## EXERCISE REQUIREMENTS:
Which lines below contain "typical"? Pull them out.

## RECORDED DATA:
##########
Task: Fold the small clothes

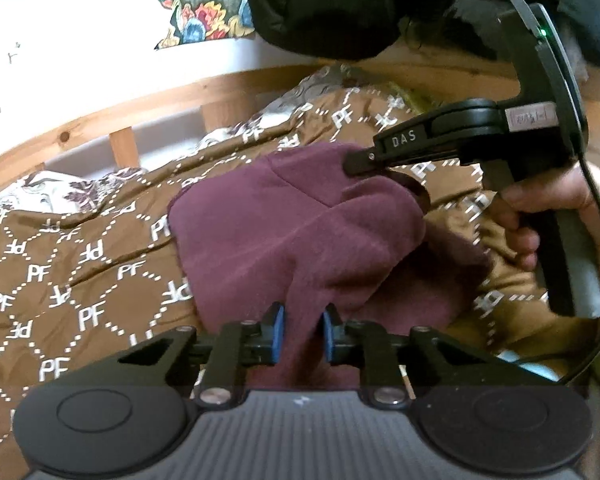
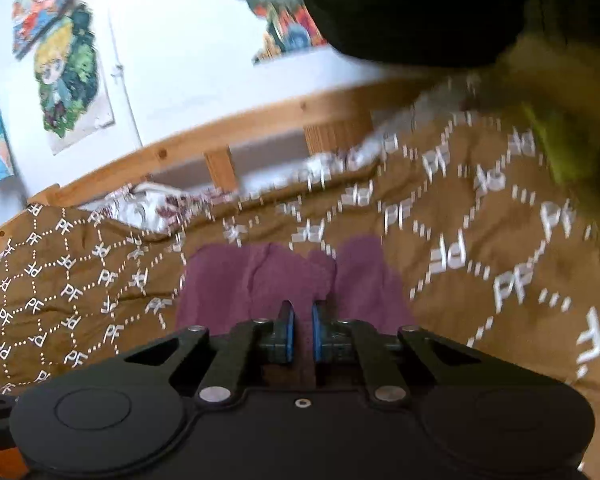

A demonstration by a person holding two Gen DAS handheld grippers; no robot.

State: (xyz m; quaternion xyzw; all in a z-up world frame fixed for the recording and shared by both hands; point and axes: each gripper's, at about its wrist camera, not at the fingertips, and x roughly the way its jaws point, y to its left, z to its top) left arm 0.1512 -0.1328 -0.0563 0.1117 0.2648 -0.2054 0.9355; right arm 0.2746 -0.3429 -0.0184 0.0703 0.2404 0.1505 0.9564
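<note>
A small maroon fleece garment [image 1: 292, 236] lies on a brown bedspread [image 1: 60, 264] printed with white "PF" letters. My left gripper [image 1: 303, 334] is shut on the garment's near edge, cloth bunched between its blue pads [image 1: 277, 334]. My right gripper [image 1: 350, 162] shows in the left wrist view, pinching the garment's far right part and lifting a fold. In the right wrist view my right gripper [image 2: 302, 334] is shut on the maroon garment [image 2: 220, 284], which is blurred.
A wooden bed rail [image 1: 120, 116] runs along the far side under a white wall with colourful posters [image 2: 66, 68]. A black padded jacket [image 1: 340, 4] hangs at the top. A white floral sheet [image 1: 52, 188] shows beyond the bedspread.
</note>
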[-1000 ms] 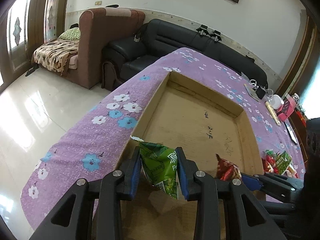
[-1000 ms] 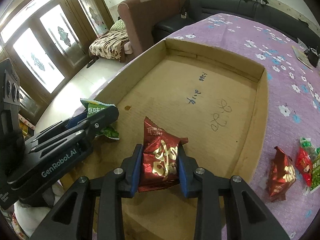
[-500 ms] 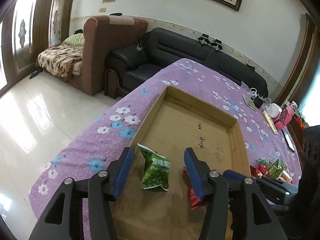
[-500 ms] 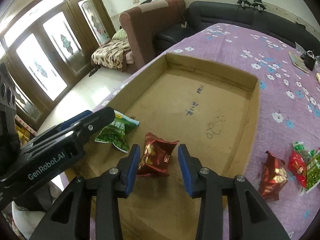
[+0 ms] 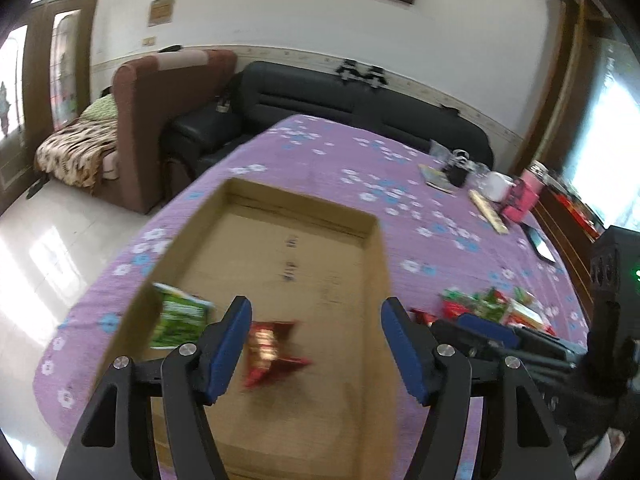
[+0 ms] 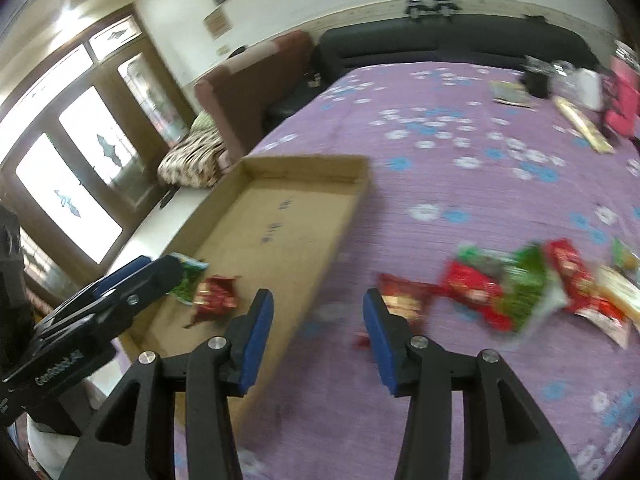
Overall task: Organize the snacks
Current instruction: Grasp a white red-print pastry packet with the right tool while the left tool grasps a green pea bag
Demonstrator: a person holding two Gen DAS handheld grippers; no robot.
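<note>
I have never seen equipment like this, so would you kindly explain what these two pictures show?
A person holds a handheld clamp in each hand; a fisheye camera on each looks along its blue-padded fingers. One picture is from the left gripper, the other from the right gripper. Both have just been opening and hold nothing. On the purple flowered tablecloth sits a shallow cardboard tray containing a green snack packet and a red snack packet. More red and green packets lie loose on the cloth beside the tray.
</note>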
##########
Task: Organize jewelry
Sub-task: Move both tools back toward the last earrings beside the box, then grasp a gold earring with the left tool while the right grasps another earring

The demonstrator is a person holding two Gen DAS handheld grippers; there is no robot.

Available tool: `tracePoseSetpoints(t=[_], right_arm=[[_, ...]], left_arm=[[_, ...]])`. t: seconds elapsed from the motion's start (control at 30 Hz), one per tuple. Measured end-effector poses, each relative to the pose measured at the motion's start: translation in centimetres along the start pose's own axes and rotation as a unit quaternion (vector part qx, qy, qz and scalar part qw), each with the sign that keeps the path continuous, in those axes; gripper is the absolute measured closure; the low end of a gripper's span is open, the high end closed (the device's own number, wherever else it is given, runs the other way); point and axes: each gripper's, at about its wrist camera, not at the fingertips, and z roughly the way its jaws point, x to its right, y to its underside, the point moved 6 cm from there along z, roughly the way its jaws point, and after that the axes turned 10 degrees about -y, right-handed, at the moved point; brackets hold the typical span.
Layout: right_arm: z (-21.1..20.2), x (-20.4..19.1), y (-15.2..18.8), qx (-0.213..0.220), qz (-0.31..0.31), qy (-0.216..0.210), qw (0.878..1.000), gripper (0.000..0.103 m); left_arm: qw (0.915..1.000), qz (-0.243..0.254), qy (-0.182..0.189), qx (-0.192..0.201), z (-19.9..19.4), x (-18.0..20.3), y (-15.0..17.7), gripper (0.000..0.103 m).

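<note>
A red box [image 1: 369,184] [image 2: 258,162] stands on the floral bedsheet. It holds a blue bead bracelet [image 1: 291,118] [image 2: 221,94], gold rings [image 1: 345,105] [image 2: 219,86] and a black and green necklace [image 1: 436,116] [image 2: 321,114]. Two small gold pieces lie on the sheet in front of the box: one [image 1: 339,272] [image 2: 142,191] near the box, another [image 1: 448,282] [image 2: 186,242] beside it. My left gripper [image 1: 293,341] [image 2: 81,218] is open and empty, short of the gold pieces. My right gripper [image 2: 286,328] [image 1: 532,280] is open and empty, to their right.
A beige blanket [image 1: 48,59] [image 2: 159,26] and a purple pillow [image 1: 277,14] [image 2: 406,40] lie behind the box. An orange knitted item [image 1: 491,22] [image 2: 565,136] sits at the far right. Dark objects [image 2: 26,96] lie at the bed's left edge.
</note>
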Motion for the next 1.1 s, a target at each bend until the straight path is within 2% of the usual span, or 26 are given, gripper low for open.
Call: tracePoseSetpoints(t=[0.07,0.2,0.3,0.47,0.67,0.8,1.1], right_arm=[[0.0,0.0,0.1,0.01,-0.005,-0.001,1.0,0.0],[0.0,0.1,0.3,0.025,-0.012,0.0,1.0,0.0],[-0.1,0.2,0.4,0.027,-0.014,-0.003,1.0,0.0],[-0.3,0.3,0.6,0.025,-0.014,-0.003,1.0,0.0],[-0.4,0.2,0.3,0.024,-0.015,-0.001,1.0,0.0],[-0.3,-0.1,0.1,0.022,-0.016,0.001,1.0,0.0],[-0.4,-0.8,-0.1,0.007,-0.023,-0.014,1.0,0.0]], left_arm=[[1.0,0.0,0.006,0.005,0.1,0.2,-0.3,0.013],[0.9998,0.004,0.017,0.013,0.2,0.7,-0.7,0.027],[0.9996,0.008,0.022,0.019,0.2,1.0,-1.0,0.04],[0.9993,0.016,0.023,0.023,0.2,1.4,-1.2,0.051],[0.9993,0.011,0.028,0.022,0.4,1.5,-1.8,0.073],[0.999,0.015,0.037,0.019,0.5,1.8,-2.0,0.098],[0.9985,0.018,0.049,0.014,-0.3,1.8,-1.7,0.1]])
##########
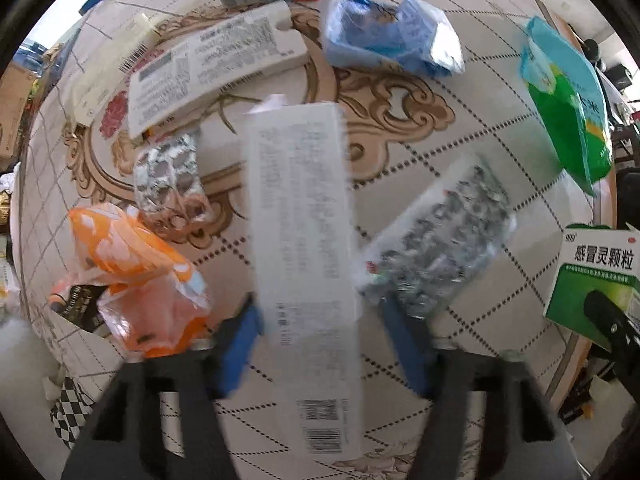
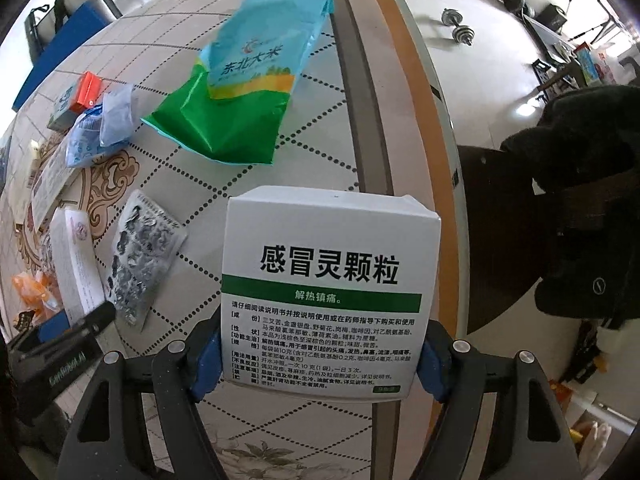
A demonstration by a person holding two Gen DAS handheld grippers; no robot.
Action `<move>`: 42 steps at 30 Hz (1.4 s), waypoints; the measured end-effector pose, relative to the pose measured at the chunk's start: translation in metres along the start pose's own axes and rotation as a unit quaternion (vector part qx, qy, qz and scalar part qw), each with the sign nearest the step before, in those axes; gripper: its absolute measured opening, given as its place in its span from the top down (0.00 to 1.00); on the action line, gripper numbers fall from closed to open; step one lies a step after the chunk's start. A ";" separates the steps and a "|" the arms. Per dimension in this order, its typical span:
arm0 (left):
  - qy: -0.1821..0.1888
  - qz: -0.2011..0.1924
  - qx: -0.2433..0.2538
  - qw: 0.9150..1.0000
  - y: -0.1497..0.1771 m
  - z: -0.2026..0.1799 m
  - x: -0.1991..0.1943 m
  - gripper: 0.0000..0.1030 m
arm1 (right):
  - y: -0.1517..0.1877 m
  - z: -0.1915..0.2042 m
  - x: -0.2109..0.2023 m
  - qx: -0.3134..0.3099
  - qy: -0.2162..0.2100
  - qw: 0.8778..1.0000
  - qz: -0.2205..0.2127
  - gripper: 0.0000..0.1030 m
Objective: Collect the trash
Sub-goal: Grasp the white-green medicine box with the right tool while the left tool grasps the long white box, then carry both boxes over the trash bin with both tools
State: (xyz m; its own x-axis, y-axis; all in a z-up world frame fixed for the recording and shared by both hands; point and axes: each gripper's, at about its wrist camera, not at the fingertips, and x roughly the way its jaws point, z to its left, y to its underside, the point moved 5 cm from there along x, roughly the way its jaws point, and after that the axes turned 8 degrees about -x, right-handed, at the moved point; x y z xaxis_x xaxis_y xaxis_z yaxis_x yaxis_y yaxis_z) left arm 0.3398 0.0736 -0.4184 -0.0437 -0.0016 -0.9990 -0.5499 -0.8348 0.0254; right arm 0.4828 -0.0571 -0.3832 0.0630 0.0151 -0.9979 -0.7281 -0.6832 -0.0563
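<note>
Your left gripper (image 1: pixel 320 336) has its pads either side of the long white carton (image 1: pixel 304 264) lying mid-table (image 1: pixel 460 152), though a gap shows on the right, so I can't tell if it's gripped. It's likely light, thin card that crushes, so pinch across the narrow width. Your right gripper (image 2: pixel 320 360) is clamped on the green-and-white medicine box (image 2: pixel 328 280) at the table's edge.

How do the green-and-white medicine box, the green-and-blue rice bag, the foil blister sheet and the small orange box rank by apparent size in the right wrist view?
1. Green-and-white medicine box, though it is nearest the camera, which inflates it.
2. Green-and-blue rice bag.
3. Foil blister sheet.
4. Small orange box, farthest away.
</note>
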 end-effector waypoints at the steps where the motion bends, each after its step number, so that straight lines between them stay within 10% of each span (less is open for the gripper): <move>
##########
## ANSWER TO THIS TASK:
Available tool: `tracePoseSetpoints(t=[_], right_arm=[[_, ...]], left_arm=[[_, ...]])`. t: seconds elapsed from the motion's start (control at 30 Hz), one per tuple. Measured end-effector poses, each relative to the pose measured at the motion's start: translation in centimetres along the start pose's own axes and rotation as a unit quaternion (vector part qx, qy, qz and scalar part qw), each with the sign that keeps the path continuous, in those axes; gripper is the absolute measured closure; the low end of a gripper's span is open, the high end closed (the device's own number, wherever else it is given, runs the other way); point and axes: each gripper's, at about its wrist camera, not at the fingertips, and z roughly the way its jaws point, x to its right, y to its underside, the point moved 6 cm from there along z, roughly the way its jaws point, and after that the axes turned 10 degrees about -y, right-handed, at the moved point; brackets hold the typical span.
Action `<move>`: 42 steps at 30 Hz (1.4 s), waypoints; the measured end-effector pose, relative to the pose measured at the chunk's start: translation in metres along the start pose's own axes and rotation as a unit quaternion (vector part qx, qy, qz and scalar part qw), each with the sign nearest the step before, in those axes; gripper: its absolute measured opening, given as its place in its span from the top down (0.00 to 1.00); on the action line, gripper numbers fall from closed to open; step one lies a step after the chunk's start. A ";" separates the steps and a "|" the arms. Per dimension in this order, its typical span:

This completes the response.